ACTIVITY: Which lines below fall between the one containing "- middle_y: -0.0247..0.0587" and the one containing "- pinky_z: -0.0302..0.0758"? Repeat them exactly, counting both of those lines, and add nothing else.

[Stored records]

□ □ □ □ □ □ □

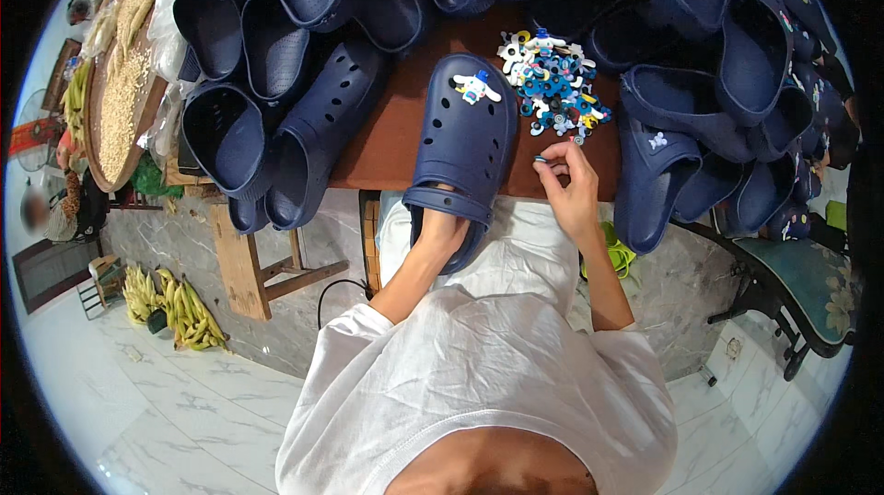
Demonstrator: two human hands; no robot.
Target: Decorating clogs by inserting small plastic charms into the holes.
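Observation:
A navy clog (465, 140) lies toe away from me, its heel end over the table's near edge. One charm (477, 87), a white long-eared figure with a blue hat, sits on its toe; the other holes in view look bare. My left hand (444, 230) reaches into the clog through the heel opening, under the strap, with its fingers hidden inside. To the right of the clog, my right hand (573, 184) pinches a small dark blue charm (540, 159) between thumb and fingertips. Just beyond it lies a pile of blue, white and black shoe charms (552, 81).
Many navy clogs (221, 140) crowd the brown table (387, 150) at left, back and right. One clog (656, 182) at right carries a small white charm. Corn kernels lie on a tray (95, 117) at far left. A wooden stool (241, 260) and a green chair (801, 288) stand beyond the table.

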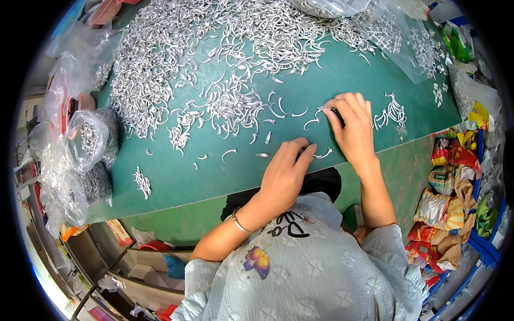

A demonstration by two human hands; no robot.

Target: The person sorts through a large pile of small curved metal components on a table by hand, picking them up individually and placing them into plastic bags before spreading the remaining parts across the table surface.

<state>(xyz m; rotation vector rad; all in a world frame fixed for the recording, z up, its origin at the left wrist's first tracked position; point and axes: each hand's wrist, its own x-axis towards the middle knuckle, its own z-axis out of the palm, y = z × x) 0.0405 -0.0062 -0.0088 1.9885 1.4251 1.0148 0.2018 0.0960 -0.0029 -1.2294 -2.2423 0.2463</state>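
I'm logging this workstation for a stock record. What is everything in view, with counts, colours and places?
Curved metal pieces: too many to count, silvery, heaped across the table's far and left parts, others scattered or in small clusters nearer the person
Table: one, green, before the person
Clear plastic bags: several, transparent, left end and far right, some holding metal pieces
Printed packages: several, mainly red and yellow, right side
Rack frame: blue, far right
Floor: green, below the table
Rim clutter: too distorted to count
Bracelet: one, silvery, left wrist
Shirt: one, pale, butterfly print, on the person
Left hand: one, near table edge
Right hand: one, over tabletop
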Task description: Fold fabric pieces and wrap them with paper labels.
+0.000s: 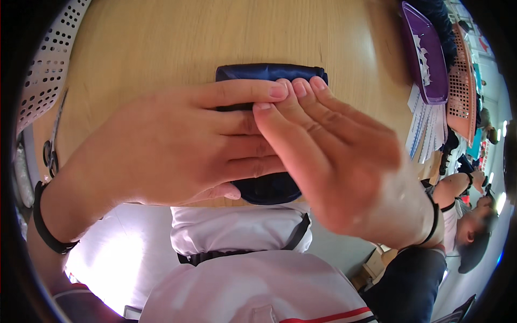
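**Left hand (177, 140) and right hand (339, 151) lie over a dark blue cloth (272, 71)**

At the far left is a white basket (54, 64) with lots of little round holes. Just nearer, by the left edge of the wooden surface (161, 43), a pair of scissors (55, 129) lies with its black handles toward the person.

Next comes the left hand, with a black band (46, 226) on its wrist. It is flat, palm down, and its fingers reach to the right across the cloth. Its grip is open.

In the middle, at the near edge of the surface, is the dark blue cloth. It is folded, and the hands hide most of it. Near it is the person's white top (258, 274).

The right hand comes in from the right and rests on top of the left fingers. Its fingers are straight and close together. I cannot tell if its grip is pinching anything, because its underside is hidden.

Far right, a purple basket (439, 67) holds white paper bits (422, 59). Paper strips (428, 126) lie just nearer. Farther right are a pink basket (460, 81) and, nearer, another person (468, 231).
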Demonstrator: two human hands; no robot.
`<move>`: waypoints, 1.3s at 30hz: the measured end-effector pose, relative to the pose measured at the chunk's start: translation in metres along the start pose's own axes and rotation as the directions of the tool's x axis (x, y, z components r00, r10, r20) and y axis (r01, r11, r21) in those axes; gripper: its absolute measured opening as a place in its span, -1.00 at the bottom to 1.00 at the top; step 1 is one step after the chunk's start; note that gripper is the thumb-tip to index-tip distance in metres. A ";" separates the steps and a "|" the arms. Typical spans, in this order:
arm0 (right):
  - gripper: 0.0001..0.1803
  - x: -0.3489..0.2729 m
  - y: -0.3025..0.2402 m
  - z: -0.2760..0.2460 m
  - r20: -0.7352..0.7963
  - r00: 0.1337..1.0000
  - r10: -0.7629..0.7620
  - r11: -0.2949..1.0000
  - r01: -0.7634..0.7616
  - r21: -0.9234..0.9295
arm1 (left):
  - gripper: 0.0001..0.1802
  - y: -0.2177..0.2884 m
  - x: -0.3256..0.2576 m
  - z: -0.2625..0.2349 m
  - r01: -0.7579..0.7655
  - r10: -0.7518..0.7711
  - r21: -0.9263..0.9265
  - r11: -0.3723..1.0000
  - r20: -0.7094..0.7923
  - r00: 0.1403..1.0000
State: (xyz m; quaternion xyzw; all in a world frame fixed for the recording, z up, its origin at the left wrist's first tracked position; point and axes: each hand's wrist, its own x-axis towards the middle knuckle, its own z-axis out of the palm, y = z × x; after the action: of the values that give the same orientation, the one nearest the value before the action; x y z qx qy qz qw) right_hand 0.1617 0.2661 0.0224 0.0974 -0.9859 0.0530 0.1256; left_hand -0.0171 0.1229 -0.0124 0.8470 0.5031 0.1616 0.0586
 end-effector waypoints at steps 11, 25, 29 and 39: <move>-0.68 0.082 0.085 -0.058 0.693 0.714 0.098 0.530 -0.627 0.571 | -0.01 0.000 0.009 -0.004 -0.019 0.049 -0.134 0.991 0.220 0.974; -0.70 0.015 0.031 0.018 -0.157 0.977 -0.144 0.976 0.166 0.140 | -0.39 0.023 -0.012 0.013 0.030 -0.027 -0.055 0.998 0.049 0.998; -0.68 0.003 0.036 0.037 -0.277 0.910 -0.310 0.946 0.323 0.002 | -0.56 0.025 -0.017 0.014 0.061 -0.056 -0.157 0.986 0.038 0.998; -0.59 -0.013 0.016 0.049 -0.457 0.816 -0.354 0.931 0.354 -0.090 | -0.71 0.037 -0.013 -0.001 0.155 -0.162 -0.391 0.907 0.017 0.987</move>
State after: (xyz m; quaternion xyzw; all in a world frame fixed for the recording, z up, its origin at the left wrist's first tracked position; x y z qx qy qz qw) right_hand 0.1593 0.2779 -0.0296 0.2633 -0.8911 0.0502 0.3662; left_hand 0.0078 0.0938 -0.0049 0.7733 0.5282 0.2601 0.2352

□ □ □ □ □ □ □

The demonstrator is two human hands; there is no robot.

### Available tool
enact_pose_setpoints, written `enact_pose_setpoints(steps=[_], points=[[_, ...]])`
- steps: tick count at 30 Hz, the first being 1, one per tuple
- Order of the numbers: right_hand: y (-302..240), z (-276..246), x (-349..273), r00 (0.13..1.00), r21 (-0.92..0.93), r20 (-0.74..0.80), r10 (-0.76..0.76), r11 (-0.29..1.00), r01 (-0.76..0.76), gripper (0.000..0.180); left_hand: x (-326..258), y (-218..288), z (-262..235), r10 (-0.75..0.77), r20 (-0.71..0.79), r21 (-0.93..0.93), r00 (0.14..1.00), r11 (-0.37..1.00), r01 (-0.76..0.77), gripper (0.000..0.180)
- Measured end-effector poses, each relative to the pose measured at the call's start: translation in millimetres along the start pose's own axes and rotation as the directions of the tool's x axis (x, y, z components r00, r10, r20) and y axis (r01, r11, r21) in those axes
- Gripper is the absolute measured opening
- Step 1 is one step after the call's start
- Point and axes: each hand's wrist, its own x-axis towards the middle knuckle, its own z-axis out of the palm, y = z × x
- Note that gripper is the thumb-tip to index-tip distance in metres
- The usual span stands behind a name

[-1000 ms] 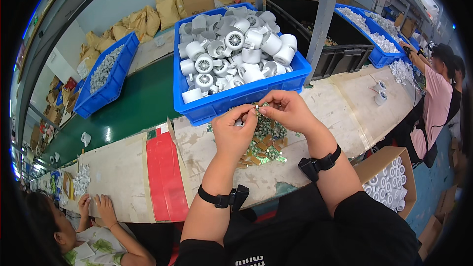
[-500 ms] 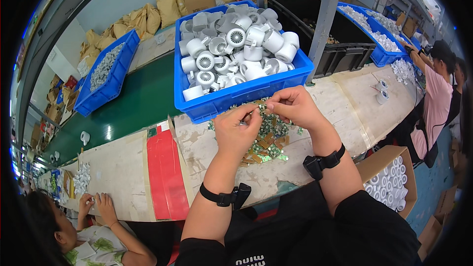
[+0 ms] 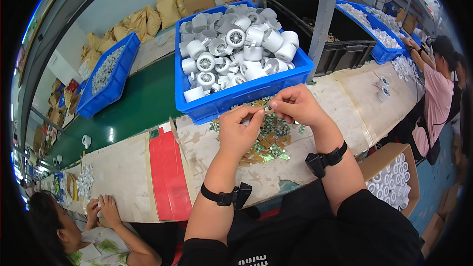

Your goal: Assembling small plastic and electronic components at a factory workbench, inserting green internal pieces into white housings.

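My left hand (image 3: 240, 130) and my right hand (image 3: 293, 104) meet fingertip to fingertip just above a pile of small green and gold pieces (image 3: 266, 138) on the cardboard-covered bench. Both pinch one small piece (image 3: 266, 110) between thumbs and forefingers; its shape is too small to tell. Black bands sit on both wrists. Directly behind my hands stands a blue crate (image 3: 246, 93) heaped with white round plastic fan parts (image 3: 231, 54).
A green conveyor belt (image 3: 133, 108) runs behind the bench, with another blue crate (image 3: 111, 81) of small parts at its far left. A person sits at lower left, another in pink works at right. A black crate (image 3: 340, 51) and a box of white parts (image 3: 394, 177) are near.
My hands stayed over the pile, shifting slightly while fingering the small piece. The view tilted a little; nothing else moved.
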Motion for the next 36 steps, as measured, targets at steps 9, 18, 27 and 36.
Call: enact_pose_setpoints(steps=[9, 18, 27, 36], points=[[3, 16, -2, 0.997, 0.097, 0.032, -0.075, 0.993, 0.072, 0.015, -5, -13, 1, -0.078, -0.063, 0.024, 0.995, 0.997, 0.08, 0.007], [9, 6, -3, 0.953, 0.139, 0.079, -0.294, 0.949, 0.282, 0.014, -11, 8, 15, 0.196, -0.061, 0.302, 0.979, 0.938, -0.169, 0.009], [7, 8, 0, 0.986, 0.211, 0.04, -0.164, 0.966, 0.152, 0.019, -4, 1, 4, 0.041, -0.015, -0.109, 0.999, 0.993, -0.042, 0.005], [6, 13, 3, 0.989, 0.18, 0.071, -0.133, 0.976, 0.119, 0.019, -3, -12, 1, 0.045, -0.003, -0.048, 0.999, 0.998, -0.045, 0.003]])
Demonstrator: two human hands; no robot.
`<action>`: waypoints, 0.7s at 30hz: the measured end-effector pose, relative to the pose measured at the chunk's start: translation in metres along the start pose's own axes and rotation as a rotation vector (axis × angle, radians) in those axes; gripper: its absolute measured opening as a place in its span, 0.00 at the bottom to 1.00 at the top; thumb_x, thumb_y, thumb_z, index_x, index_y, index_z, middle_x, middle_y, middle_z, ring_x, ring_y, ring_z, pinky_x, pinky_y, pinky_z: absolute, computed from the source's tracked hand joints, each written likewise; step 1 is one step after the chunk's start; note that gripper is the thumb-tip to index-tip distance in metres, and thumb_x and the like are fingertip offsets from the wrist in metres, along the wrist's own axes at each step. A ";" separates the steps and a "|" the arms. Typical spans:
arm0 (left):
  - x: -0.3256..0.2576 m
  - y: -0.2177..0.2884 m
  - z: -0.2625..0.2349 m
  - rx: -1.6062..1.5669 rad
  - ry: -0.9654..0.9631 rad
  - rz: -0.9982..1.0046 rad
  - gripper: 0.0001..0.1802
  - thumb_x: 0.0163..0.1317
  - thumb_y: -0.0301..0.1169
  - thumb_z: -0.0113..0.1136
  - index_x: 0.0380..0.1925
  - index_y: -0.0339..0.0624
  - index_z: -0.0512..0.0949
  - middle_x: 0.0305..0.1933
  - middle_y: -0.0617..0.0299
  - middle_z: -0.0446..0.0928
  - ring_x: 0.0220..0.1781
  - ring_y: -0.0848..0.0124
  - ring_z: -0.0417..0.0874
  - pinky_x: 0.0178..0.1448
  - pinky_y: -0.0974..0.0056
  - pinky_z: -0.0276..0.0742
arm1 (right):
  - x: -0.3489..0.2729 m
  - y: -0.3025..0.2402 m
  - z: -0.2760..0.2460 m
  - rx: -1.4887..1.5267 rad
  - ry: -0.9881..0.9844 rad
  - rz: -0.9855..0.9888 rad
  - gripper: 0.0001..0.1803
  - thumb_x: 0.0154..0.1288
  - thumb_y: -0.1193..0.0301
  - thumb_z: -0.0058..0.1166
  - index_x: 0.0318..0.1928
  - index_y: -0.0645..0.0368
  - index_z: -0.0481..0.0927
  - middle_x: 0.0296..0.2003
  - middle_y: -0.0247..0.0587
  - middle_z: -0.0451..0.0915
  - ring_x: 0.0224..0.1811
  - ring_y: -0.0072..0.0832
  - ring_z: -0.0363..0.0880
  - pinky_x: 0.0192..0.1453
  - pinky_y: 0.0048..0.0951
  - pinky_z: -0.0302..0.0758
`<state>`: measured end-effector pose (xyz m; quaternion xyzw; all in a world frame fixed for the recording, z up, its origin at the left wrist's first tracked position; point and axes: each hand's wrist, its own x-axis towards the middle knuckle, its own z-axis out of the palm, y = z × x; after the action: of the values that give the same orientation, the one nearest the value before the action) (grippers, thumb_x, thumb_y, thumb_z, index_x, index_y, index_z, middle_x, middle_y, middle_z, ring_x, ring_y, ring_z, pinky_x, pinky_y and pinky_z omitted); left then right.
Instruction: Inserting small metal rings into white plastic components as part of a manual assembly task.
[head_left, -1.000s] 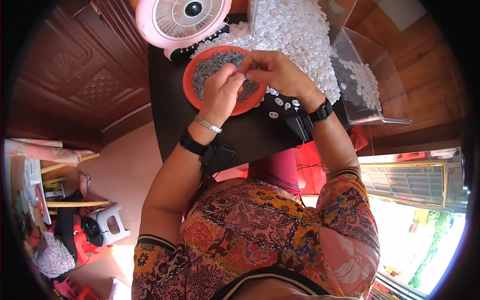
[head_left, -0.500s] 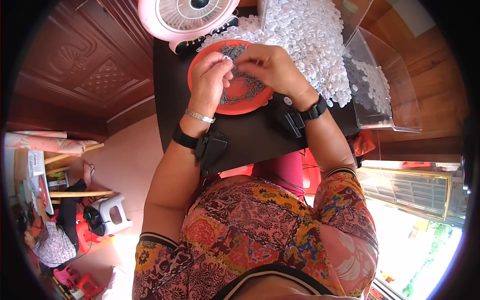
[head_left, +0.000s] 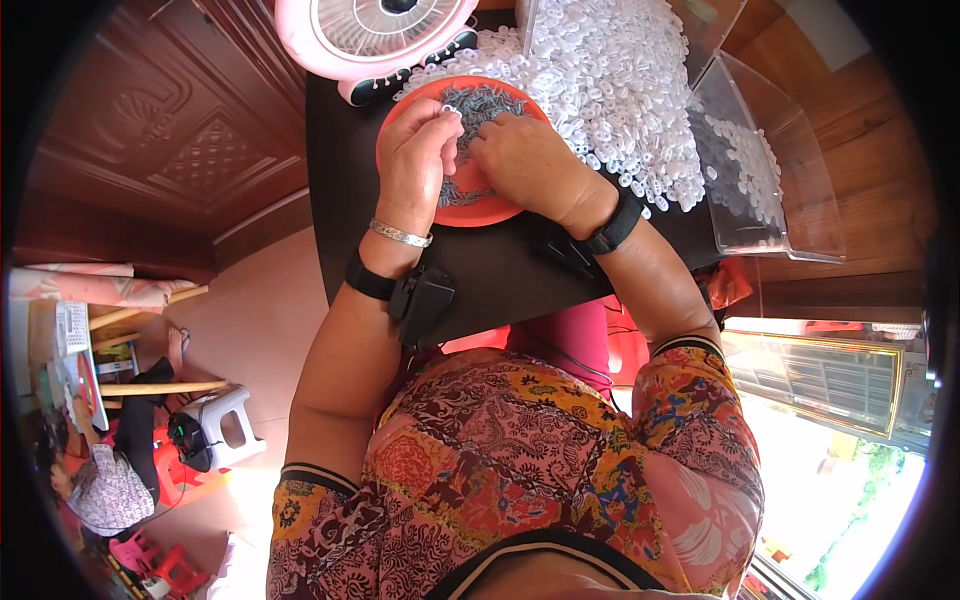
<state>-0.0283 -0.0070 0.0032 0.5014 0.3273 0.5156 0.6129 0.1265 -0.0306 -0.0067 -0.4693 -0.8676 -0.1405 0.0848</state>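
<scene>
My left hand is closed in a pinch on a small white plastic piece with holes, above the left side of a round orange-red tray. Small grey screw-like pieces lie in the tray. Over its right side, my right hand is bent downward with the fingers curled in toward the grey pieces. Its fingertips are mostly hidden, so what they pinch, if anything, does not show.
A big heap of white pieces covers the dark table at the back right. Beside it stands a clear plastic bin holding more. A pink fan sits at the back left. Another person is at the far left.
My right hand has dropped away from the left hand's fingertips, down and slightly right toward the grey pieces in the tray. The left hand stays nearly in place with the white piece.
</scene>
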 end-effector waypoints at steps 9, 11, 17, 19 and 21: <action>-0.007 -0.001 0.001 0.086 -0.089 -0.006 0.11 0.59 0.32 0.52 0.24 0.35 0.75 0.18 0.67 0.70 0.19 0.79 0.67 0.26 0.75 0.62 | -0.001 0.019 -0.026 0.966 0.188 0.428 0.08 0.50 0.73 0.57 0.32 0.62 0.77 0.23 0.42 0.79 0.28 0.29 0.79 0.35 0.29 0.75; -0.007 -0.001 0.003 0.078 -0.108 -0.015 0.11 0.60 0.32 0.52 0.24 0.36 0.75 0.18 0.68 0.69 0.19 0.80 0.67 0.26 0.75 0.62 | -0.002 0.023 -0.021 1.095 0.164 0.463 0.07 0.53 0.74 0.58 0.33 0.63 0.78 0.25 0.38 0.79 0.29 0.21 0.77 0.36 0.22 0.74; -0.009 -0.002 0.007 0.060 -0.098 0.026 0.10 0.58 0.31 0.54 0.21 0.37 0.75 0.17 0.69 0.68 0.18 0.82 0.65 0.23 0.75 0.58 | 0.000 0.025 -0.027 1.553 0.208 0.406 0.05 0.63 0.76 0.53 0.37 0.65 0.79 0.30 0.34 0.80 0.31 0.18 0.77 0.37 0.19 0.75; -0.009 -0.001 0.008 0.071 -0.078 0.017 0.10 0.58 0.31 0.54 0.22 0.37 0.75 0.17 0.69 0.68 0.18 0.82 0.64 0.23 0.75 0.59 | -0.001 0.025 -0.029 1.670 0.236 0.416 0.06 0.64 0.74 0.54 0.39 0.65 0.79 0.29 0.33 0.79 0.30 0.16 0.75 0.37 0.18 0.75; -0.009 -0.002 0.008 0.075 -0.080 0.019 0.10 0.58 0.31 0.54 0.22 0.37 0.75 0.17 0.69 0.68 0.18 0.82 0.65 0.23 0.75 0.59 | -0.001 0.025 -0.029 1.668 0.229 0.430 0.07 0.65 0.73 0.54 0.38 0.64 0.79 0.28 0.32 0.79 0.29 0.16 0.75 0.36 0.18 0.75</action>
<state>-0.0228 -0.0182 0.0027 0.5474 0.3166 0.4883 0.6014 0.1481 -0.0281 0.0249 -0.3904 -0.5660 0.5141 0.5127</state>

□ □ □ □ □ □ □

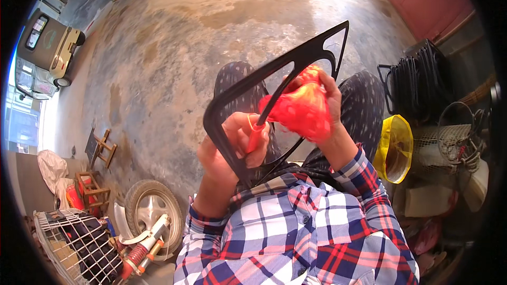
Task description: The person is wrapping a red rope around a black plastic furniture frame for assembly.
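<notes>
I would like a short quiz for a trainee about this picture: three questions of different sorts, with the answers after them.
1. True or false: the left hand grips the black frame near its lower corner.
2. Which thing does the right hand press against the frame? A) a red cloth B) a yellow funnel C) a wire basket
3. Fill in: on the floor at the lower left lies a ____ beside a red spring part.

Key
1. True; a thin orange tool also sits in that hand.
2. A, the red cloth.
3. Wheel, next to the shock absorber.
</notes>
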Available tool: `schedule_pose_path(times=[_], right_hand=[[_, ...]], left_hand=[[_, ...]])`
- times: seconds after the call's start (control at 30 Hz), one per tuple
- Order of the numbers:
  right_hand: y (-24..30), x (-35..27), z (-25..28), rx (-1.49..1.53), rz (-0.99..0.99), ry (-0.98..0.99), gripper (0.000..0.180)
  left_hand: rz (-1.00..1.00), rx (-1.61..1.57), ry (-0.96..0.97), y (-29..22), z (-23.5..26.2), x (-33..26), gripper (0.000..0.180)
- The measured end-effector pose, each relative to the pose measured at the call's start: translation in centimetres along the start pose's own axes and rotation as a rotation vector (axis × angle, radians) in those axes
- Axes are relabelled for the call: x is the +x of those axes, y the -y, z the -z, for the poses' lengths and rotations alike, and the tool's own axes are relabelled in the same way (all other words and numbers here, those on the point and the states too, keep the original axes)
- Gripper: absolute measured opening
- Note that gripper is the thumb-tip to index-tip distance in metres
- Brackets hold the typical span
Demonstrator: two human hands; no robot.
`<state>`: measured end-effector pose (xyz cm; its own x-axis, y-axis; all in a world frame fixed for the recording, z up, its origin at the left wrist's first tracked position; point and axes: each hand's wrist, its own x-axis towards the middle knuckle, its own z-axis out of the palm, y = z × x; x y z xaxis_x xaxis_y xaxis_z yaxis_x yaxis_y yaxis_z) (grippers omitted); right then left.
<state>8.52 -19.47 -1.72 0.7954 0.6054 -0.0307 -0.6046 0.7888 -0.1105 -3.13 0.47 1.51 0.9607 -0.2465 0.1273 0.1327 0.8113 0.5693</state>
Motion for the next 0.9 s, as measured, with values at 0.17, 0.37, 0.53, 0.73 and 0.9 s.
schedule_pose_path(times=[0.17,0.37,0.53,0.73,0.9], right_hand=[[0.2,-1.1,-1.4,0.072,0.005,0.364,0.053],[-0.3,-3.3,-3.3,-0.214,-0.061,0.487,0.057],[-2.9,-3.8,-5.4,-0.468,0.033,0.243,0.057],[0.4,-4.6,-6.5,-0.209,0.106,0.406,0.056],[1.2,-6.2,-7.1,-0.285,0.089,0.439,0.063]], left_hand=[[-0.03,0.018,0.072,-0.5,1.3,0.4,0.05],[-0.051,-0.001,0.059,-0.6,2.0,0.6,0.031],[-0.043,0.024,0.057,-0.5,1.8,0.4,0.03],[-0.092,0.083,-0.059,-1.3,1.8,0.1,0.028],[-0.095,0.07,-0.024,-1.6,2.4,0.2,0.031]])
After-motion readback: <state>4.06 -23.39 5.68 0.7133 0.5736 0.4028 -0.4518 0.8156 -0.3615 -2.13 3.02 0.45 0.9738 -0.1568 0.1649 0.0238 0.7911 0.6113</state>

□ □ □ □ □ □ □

EXERCISE RESPONSE:
  - middle_y: -0.0247..0.0587
  - middle_z: -0.0451..0.0915
  - ring_x: 0.0224..0.1811
  - ring_y: -0.0072..0.0832
  - ring_z: -0.0363..0.0880
  - pinky_x: 0.0192..0.1453
  - pinky_y: 0.0048..0.0951
  - pinky_z: -0.0302..0.0758

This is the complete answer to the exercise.